Cities and culture. The World Cities Culture Forum, a convening of 32 major cities on six continents, has assembled a series of mini-datasets on 70+ “cultural indicators”. Those indicators range from the number of art galleries in each city (Paris had 1,151 in 2012) to the number of international tourists each city sees per year (Istanbul had 11.8 million in 2014) to the value of cinema ticket sales (Shanghai sold $563 million in 2014). Note: The data points draw on various sources — at least one just says “Google” — and aren’t necessarily directly comparable. [h/t Camilo Moreno]
Airborne. OpenFlights.org has collected data on more than 60,000 flight routes, including 915 itineraries departing Atlanta’s Hartsfield–Jackson International Airport. (That airport was recently named the world’s busiest, for the 18th year in a row.) For each route, the dataset indicates the airline, the departing airport, the arriving airport, the number of stops, and what type of plane is typically used. The website also provides datasets on thousands of airports and airlines. Important caveat: “This data is not suitable for navigation.”

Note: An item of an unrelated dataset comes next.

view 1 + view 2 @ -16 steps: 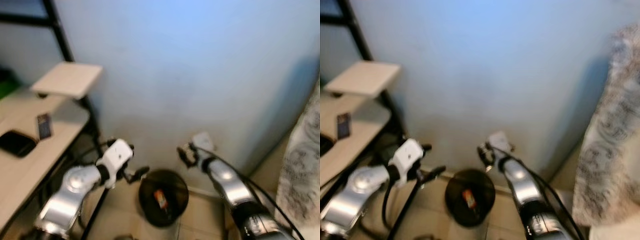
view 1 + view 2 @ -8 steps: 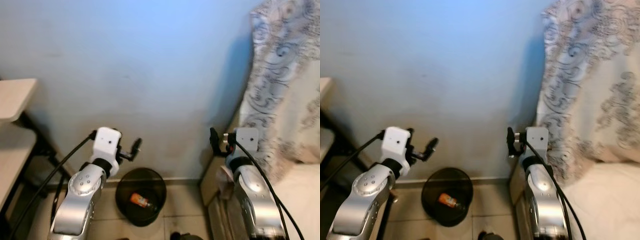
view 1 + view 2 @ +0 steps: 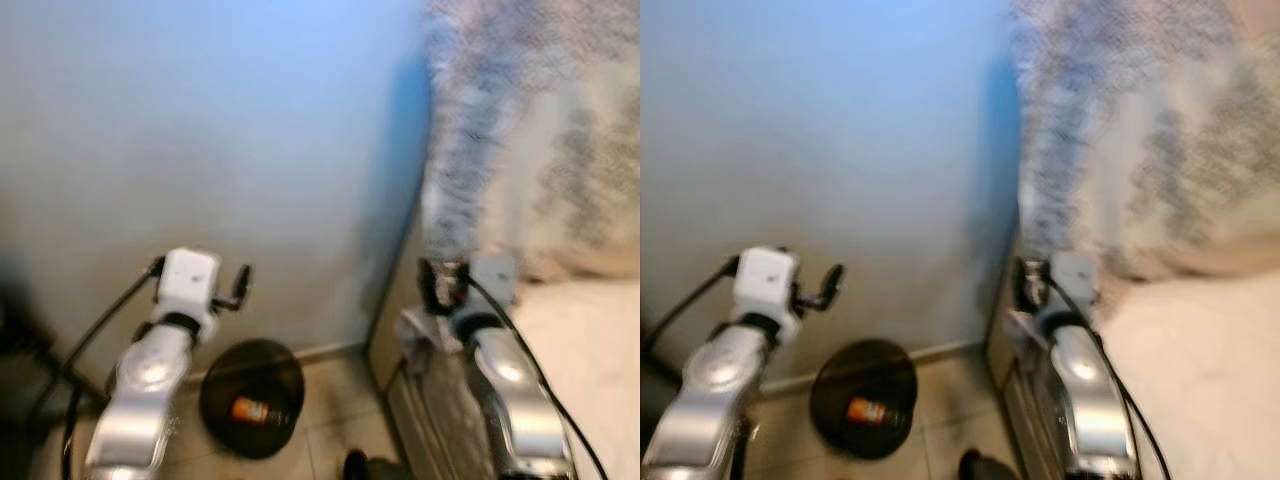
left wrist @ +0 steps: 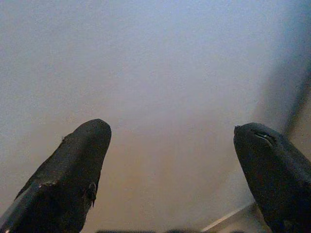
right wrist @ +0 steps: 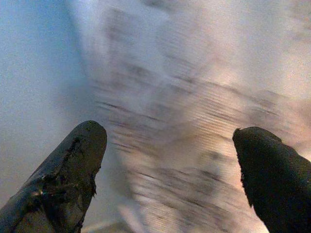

TSA confiscations. Between October 2014 and September 2015, the U.S. Transportation Security Administration confiscated 22,196 “dangerous” items at airports, including 156 times at New York’s JFK. (Twice there, someone had placed fireworks in checked baggage.) That’s according to data obtained from the government by FOIA enthusiast Max Galka, who has also built an interactive map of the confiscations.